▶ _Directions for this task_
An exact reproduction of every record is required.

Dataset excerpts
=-=-=-=-=

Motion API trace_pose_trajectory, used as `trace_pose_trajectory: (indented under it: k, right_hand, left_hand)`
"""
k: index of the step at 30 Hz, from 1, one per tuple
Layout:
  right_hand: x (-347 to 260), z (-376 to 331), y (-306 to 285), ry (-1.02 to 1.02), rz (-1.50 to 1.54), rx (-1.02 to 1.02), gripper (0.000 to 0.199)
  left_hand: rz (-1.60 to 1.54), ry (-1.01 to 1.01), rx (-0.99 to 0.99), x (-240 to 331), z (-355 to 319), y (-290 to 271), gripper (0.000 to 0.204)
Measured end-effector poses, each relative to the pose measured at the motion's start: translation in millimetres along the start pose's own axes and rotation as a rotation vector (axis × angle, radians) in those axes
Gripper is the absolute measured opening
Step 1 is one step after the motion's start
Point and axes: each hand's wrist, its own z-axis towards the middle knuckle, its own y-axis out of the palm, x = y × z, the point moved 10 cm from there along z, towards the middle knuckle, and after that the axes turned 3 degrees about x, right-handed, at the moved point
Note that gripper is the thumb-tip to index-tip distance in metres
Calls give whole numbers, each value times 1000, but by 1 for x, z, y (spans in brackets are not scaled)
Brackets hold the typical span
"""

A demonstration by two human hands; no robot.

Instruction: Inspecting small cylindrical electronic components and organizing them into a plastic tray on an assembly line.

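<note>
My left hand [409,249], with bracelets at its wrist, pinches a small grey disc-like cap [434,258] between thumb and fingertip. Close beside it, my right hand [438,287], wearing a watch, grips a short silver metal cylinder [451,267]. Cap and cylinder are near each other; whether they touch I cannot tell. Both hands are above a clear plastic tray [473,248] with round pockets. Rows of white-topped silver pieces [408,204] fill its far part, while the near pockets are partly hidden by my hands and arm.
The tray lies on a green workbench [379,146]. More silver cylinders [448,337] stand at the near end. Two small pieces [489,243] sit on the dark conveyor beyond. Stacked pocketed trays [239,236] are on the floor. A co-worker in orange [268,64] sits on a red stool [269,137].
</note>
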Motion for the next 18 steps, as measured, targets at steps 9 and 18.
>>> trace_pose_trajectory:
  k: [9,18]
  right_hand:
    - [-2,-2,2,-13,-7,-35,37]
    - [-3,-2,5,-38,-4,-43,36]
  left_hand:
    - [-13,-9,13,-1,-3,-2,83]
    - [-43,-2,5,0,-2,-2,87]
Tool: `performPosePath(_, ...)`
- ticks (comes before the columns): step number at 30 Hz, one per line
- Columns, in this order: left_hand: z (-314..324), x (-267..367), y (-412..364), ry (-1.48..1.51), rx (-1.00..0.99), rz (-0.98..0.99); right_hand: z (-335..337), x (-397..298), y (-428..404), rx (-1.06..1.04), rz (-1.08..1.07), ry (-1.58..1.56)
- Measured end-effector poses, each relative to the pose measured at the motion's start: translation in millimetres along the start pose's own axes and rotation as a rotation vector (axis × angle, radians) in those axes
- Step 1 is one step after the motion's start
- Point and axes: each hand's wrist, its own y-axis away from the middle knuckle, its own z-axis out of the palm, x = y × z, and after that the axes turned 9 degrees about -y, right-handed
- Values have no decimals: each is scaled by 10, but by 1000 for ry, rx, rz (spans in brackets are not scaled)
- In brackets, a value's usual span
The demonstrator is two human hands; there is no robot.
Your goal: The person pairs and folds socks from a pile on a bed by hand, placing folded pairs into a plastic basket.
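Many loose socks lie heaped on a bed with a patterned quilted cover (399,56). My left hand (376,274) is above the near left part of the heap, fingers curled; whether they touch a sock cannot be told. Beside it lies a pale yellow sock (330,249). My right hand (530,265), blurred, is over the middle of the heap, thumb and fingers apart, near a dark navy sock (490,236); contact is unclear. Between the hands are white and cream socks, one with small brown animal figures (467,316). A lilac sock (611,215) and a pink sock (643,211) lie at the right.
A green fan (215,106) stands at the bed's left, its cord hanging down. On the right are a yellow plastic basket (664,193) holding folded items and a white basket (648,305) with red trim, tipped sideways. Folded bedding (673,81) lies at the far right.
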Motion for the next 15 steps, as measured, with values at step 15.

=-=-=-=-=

▶ _Response below_
Motion API trace_pose_trajectory, used as `trace_pose_trajectory: (indented under it: k, right_hand, left_hand)`
"""
k: index of the step at 30 Hz, from 1, one per tuple
Layout:
  right_hand: x (-347 to 260), z (-376 to 331), y (-306 to 285), ry (-1.02 to 1.02), rz (-1.50 to 1.54), rx (-1.02 to 1.02), gripper (0.000 to 0.199)
  left_hand: rz (-1.60 to 1.54), ry (-1.01 to 1.01), rx (-0.99 to 0.99), x (-240 to 331), z (-355 to 319), y (-290 to 271), gripper (0.000 to 0.204)
Measured end-effector poses, each relative to the pose measured at the motion's start: translation in millimetres along the start pose's own axes and rotation as a rotation vector (axis × angle, radians) in those axes
Gripper is the absolute measured opening
Step 1 is one step after the motion's start
Point and axes: each hand's wrist, its own z-axis towards the middle knuckle, its own y-axis out of the palm, x = y × z, the point moved 10 cm from there along z, towards the middle knuckle, and after that the axes turned 3 degrees about x, right-handed, at the moved point
Note that gripper is the thumb-tip to index-tip distance in metres
Calls give whole numbers, each value times 1000, but by 1 for x, z, y (spans in brackets are not scaled)
Brackets hold the typical span
"""

A demonstration by two human hands; no robot.

Instruction: Inspecting small cylindrical electronic components and organizing them into a plastic tray on an assembly line.

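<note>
My left hand [409,249], with bracelets at its wrist, pinches a small grey disc-like cap [434,258] between thumb and fingertip. Close beside it, my right hand [438,287], wearing a watch, grips a short silver metal cylinder [451,267]. Cap and cylinder are near each other; whether they touch I cannot tell. Both hands are above a clear plastic tray [473,248] with round pockets. Rows of white-topped silver pieces [408,204] fill its far part, while the near pockets are partly hidden by my hands and arm.
The tray lies on a green workbench [379,146]. More silver cylinders [448,337] stand at the near end. Two small pieces [489,243] sit on the dark conveyor beyond. Stacked pocketed trays [239,236] are on the floor. A co-worker in orange [268,64] sits on a red stool [269,137].
</note>
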Motion for the next 18 steps, as measured, targets at steps 9 and 18.
>>> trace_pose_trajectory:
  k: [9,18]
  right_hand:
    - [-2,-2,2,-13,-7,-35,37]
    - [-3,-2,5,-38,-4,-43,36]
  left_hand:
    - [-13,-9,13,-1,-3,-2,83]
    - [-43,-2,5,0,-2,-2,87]
Tool: `performPosePath(_, ...)`
- ticks (comes before the columns): step number at 30 Hz, one per line
- Columns, in this order: left_hand: z (-314..324), x (-267..367), y (-412..364), ry (-1.48..1.51), rx (-1.00..0.99), rz (-0.98..0.99); right_hand: z (-335..337), x (-397..298), y (-428..404), rx (-1.06..1.04), rz (-1.08..1.07), ry (-1.58..1.56)
- Measured end-effector poses, each relative to the pose measured at the motion's start: translation in millimetres along the start pose's own axes and rotation as a rotation vector (axis × angle, radians) in those axes
- Step 1 is one step after the motion's start
- Point and axes: each hand's wrist, its own y-axis away from the middle knuckle, its own z-axis out of the palm, x = y × z, and after that the axes turned 9 degrees about -y, right-handed
- Values have no decimals: each is scaled by 10, but by 1000 for ry, rx, rz (spans in brackets are not scaled)
- In brackets, a value's usual span
The demonstrator is two human hands; there is no robot.
Your goal: The person pairs and folds socks from a pile on a bed by hand, placing folded pairs into a plastic basket.
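Many loose socks lie heaped on a bed with a patterned quilted cover (399,56). My left hand (376,274) is above the near left part of the heap, fingers curled; whether they touch a sock cannot be told. Beside it lies a pale yellow sock (330,249). My right hand (530,265), blurred, is over the middle of the heap, thumb and fingers apart, near a dark navy sock (490,236); contact is unclear. Between the hands are white and cream socks, one with small brown animal figures (467,316). A lilac sock (611,215) and a pink sock (643,211) lie at the right.
A green fan (215,106) stands at the bed's left, its cord hanging down. On the right are a yellow plastic basket (664,193) holding folded items and a white basket (648,305) with red trim, tipped sideways. Folded bedding (673,81) lies at the far right.
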Motion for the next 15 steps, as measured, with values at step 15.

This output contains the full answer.